Адамов мост | страница 32
Нет, говоришь, у меня имени. Моим ты меня не зовешь, а другими, придуманными, не ладится. Однодневные. Как мотыльки. Это и в литературе трудно – с русскими именами. Пятятся, без вины виноватые.
Вот и у меня нет. А Манора – хорошее имя. Сколько до нее – часов пять? Если на быстром автобусе. А у них их – как букв в алфавите.
Поди разбери – какой козьими тропами едет, а какой по шоссе. Они-то, конечно, исписаны от колес до крыши, но что там – маршрут или главы
“Махабхараты”… Часов пять, если по шоссе, но оно туда, кажется, не ведет.
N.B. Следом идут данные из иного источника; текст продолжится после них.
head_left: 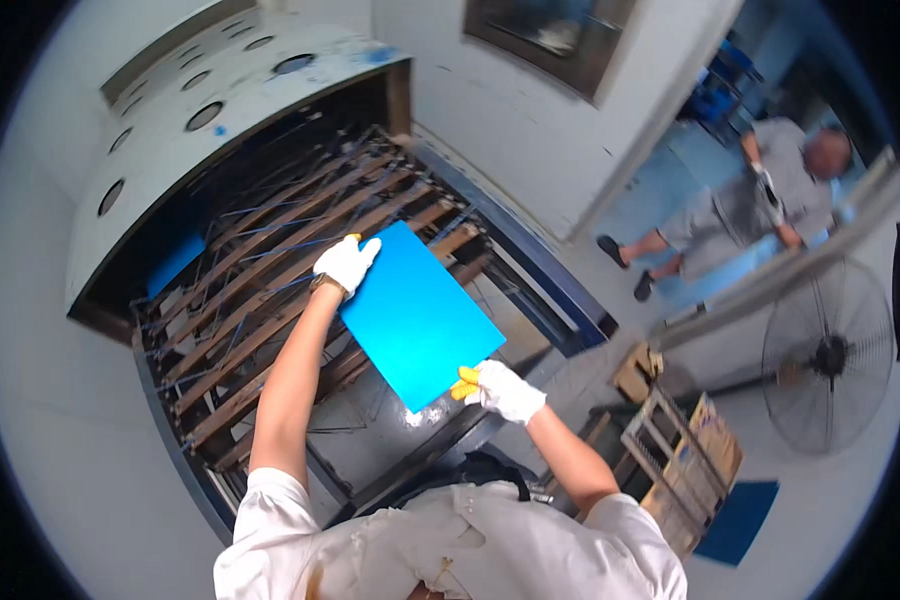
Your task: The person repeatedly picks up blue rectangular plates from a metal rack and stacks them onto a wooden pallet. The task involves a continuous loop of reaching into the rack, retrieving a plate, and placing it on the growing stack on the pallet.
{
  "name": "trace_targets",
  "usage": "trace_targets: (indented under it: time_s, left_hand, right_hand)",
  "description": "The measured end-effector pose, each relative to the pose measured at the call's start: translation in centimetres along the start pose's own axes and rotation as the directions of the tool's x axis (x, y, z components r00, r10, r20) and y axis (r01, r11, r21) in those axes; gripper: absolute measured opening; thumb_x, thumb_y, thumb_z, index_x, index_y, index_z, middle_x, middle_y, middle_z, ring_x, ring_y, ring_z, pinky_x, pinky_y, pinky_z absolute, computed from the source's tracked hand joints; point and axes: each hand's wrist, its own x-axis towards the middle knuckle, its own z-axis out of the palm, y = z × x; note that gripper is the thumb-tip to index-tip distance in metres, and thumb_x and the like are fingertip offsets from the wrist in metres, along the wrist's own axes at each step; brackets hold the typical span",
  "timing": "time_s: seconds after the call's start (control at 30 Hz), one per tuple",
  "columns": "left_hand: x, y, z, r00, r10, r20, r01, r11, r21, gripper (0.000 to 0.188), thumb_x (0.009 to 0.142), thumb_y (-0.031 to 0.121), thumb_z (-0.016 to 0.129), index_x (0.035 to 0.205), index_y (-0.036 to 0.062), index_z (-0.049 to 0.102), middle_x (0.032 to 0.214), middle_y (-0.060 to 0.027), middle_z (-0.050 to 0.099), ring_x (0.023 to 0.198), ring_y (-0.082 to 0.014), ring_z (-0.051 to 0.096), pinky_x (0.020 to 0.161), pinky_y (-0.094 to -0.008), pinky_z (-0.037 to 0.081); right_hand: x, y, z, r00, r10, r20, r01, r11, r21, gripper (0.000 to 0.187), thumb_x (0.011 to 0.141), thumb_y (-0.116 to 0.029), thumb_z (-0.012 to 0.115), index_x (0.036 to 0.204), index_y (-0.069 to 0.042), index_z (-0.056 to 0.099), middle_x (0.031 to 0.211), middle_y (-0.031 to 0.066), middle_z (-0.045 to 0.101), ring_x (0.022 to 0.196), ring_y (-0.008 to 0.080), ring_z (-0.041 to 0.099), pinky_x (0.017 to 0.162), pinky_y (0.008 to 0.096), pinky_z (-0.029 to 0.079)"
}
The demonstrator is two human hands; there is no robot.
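One slatted rack (235,372) at left. My gloved left hand (344,264) pinches a blue sheet (422,318) by its left edge. Sheet held slantwise over the rack's right side. My gloved right hand (506,391) pinches its lower-right edge. Farther right: wire-guarded fan (830,355).

Blue sheet (425,310): smooth, with a bright sheen; painted metal or plastic, cannot tell which. Left glove (344,264) and right glove (510,392): white, matt, cloth-like; yellow fingertips look coated. Rack slats (374,214): brown, dull, rough-looking; wood or rusted metal, undetermined. Rail (540,255) along rack's right edge: dark blue, painted-metal look. Hood (250,90) over rack's far edge: pale painted surface, blue smears.
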Motion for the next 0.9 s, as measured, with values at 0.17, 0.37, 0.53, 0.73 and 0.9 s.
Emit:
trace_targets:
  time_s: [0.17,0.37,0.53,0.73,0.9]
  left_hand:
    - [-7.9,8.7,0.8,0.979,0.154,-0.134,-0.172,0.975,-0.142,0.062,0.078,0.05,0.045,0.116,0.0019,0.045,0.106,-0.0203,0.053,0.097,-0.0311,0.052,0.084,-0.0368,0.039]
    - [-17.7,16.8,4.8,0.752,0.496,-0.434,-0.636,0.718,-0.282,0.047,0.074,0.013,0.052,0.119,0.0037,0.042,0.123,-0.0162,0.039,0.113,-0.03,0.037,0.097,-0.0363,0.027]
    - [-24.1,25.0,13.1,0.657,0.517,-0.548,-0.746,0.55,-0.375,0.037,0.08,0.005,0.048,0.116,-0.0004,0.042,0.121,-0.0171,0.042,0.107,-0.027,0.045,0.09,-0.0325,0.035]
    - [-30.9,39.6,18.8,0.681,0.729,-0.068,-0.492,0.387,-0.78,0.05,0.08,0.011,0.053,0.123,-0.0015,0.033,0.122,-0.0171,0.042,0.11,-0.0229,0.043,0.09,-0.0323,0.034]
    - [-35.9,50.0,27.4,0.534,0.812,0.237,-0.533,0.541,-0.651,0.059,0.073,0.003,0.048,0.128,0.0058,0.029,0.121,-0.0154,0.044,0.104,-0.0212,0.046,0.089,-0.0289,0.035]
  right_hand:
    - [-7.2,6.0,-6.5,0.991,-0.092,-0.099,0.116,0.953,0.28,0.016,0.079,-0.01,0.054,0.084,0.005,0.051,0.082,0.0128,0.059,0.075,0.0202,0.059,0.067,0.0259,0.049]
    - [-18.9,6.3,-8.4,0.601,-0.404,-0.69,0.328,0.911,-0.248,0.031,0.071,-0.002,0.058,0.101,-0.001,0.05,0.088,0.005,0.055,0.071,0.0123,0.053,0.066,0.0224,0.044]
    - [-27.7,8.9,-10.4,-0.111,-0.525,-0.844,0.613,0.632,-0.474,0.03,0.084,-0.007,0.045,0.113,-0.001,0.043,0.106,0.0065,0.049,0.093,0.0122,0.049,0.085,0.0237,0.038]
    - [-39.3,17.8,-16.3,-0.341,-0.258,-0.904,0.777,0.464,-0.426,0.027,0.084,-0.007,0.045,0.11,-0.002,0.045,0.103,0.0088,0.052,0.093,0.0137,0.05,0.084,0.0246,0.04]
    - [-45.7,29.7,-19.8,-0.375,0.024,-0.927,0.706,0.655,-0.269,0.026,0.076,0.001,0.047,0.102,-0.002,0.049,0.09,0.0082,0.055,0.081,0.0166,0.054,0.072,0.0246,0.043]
Это был вечер, январский, жара спала – от сорока полуденных до двадцати пяти. Мы находились в маленьком городке с непроизносимым именем, в непроглядной стороне от океана и неясности в отношенье всего на свете, кроме Маноры, до которой полдня езды неизвестно на чем и зачем. Свет в городке отключили. Мы высвечивали фонарем все, что двигалось и дышало: тени ветвей под ногами, двух пегих коз, стоящих во тьме на задних ногах у городской тумбы. Они обдирали цирковую афишу, то приближаясь к ней с высунутым языком, то отходя, пританцовывая. Тень человека ткнула в черную стену воздуха: “Сурия”.
Мол, там – солнце, кафе, – все, что мы поняли. Тень исчезла, рука осталась висеть, светясь, угасая. Мы продвигались по черному безлюдному переулку в поисках солнца. Справа, в луче фонаря, ступени вниз, ворота, обводим лучом: головы пучеглазые, хвосты, хоботы, чешуя, переплетенье тел, рук. Тронули дверь, открыта. Коил – так они называют, – храм, монастырь. Ни души, свечи перед Ганешей в нише, едва теплятся, тают. Темень. Топоток в глубине двора – пес на низких лапах бежит вдоль стены, нет, крыса. Храм огромен, луч скользит по стене вверх, а крыши все нет и нет. Огибаем его. Дворик, священное дерево. Баньян? Пипал? Листья острые, пипал. И растет оно будто из шахматной доски во весь двор. И на доске этой будто разгар партии. И фигуры – в рост человека на корточках. Фонарь приблизил: кобры!
Каменные, как погост их. И тряпкой подвязана каждая – под грудью. 9 января, полдевятого вечера, день рожденья – мой, ровно. Выходим, от стены отслаивается фигура, подходит сбоку, вплотную, так, что едва не касается губами моей щеки, дышит в нее: “Тише… Кали спит…”
Отдаляется. На нем красная короткая тряпка, туго стянувшая бедра, – будто разрезан надвое и запеклось по шву. Ноги идут – голые, длинные, молодые. А над ними – сто лет с ветхой сухенькой головой.
Идет, подбородком прижав тело – будто холст, в рулон свернутый, с обмелевшей краской.